I recently received my perfect-bound copy of Balanced Is the Rose by one of the world’s most talented poets of haiku, Jack Galmitz. A few things struck me as I read these 69 pages, each with what I would call a haiku couplet – two per page.

Even as I absorbed his words and felt them, and absorbed them and felt them again, I learned a few things.

Less is best when “the empty space” is filled with intangible sensations, when the worth of the small shows its might in subtle ways. Jack has a way of gently speaking to the heart, of filling that space – not the mind, but the heart. He uses words merely as the messenger of meaning to stir emotion in the reader.

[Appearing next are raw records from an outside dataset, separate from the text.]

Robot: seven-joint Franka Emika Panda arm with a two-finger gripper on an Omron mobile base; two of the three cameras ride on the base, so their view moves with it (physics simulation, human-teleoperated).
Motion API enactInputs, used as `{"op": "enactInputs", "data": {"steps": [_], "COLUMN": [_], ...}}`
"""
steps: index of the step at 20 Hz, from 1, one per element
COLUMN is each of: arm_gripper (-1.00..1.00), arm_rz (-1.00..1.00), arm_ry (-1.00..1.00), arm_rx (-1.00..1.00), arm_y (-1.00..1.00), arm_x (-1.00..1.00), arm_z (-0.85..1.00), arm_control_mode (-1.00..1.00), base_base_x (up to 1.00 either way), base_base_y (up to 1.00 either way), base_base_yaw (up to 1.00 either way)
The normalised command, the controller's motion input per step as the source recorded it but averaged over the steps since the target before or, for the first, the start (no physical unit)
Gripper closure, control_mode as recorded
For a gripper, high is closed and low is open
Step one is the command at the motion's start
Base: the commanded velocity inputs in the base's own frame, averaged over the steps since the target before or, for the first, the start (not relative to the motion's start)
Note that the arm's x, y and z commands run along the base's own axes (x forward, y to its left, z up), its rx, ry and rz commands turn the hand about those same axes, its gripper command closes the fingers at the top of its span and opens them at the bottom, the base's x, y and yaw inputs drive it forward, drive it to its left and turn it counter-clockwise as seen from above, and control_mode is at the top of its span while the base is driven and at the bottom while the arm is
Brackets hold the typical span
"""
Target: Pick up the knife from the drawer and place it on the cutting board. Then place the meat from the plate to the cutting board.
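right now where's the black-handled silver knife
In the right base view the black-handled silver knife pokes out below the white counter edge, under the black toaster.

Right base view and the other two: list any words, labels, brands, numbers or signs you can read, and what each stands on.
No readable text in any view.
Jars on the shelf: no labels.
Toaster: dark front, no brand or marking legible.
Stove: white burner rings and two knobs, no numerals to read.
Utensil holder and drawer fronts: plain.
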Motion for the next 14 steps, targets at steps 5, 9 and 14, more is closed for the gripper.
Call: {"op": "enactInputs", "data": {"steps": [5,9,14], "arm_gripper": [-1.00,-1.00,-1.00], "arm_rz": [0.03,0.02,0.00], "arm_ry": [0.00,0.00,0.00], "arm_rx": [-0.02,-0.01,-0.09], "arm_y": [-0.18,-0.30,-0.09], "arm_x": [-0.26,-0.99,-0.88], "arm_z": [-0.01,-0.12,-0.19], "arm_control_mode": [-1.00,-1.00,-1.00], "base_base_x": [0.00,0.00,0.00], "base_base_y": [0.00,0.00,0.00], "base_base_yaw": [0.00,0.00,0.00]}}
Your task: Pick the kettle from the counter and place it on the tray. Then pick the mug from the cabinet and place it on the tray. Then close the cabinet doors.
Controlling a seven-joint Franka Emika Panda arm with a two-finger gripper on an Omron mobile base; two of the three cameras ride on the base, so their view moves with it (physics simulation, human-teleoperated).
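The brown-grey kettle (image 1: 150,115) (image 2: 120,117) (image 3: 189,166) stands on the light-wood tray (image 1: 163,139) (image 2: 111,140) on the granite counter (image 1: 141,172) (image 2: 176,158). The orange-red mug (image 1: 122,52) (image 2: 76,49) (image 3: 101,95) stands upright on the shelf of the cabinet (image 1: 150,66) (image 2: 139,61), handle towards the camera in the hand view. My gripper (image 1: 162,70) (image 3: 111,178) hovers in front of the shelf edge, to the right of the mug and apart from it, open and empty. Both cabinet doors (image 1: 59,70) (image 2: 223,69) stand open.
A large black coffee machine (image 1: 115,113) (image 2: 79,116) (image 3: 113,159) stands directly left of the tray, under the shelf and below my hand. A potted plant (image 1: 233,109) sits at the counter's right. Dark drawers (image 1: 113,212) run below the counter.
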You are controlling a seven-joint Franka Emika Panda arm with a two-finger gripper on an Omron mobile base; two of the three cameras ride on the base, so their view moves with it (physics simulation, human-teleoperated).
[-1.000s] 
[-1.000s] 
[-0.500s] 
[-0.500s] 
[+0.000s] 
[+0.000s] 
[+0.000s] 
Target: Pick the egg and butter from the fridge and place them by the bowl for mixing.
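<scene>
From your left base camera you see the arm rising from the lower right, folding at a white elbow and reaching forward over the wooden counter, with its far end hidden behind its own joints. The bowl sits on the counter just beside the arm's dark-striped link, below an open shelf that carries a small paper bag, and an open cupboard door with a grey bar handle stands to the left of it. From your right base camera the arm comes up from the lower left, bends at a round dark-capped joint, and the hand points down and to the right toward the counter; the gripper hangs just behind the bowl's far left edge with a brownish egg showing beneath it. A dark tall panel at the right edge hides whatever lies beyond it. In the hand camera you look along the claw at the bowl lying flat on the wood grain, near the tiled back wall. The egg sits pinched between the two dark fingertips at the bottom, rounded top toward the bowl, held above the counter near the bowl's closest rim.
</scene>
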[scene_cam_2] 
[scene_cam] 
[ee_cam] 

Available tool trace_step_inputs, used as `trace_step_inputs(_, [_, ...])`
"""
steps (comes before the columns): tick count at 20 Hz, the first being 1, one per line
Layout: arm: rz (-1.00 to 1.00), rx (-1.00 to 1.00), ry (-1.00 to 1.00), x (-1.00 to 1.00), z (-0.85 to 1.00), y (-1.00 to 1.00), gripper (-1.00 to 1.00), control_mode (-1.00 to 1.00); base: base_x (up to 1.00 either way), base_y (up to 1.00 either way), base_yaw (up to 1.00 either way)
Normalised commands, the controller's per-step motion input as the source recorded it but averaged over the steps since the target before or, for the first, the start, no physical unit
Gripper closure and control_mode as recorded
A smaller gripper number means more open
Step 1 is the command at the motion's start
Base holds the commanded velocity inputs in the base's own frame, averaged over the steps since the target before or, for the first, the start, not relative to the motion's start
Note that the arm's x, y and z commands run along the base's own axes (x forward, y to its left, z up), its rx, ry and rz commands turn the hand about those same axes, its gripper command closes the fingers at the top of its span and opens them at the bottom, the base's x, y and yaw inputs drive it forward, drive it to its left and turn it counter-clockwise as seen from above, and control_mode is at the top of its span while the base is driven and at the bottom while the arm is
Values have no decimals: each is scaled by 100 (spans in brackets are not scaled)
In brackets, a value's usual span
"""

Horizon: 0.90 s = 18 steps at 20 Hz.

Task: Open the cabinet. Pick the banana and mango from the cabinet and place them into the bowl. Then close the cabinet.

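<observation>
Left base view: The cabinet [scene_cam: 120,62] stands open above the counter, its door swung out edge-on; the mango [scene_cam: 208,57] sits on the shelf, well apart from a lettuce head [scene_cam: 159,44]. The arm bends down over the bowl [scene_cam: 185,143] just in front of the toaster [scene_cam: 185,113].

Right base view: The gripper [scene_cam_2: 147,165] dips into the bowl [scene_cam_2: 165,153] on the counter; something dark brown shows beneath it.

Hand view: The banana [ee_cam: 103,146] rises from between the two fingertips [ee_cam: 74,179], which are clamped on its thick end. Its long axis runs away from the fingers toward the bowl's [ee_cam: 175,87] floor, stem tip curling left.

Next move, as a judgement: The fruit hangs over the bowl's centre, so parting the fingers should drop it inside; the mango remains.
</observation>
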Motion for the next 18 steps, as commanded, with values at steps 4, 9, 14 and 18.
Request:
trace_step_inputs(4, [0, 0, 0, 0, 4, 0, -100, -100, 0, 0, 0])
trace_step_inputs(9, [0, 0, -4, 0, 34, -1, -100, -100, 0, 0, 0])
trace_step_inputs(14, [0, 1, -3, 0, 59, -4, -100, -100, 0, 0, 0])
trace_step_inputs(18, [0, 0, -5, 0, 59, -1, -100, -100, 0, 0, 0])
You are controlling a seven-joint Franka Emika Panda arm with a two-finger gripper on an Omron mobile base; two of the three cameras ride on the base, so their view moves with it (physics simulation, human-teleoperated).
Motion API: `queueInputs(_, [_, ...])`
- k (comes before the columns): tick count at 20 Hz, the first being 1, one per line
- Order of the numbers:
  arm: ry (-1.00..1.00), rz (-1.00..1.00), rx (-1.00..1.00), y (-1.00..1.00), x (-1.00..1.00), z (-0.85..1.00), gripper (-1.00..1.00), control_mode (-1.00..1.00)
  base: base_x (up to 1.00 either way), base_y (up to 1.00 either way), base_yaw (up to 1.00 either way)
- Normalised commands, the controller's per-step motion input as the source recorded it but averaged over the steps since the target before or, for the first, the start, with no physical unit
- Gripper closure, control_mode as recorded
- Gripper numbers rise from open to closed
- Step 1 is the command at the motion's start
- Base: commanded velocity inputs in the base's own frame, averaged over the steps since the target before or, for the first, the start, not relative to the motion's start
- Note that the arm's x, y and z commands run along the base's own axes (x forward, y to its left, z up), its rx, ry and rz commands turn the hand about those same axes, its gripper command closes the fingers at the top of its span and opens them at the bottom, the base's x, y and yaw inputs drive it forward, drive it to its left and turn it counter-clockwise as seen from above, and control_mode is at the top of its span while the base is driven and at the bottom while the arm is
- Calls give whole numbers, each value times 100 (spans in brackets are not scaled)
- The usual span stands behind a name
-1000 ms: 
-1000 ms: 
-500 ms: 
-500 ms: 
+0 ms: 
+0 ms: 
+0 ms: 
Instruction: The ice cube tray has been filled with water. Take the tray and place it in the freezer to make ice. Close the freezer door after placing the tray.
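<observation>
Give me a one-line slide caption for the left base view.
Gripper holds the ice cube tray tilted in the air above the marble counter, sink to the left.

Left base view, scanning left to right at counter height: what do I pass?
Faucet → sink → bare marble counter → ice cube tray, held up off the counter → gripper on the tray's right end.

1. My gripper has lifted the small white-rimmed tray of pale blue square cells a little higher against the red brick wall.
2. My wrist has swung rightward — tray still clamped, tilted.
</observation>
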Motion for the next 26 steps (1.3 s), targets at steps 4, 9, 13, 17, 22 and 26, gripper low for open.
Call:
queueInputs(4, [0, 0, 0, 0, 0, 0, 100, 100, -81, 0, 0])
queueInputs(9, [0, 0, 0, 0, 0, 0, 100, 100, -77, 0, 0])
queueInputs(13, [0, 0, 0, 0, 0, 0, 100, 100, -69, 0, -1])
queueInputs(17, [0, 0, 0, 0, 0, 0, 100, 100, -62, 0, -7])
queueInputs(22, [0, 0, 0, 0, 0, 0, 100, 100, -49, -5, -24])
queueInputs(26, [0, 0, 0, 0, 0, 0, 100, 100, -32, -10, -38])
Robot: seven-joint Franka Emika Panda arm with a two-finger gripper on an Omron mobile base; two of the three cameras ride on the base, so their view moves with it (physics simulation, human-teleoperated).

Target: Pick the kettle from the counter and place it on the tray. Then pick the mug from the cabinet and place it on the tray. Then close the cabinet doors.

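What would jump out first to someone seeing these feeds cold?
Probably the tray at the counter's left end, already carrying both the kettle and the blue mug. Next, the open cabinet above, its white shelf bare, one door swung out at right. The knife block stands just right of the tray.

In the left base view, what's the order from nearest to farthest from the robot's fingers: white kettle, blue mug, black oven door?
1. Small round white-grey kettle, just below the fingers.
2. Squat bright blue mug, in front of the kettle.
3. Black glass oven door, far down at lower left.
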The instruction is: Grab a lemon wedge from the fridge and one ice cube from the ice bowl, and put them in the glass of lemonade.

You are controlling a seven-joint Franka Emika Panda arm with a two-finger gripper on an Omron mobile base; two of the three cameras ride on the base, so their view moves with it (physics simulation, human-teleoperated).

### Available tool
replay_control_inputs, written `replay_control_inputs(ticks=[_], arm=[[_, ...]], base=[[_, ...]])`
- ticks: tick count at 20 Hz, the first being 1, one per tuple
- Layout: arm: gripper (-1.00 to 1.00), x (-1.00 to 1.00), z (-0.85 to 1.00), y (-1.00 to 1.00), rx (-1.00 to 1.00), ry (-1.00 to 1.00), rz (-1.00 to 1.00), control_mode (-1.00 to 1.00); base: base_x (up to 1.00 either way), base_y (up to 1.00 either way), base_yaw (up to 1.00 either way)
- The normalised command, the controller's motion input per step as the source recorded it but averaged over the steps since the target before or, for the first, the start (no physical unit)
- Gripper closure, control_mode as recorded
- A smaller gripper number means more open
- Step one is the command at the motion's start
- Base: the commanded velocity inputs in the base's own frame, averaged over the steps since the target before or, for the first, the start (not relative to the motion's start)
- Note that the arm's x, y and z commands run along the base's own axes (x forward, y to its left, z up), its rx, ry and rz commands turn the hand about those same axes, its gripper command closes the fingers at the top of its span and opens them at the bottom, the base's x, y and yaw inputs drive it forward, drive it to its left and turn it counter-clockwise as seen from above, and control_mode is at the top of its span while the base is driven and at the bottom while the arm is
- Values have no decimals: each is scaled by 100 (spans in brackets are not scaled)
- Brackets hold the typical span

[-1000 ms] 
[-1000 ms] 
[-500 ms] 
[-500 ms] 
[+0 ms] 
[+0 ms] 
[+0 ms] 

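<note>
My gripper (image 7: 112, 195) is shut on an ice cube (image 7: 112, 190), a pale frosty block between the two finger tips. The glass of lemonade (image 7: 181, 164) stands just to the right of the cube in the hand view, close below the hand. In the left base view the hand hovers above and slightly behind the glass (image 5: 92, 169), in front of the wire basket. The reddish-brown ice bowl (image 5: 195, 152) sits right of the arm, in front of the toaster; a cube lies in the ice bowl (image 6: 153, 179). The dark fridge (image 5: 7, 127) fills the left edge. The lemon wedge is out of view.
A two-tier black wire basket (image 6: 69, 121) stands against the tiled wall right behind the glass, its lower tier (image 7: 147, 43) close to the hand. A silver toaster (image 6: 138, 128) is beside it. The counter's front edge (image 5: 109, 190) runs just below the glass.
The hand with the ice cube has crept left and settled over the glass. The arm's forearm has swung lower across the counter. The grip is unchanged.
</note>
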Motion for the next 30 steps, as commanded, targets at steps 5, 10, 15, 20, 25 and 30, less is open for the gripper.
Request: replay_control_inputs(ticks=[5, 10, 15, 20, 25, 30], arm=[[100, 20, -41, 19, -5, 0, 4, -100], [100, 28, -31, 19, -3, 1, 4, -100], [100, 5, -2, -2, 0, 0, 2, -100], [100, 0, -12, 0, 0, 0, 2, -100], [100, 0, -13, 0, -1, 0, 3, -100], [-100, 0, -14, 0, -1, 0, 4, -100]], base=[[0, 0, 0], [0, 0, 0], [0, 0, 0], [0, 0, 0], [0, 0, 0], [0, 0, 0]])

Openness and honesty are the greatest pathways to the heart. As a prime example, the first section of Balanced Is the Rose is full of sorrow, loss, death. I immediately feel for my new friend, Jack. He and I connect on a deep level of sorrow and an emotive plane of purity of heart.

Jack is a good guy.

He appreciates the little things in life, like I do. He understands that even insects have their place on this planet, and that all living things desire to continue until they can or must let go. Jack’s heart weighs heavy for this reality, for the suffering that is part of life, and his sentiments are beautifully expressed in Balanced Is the Rose.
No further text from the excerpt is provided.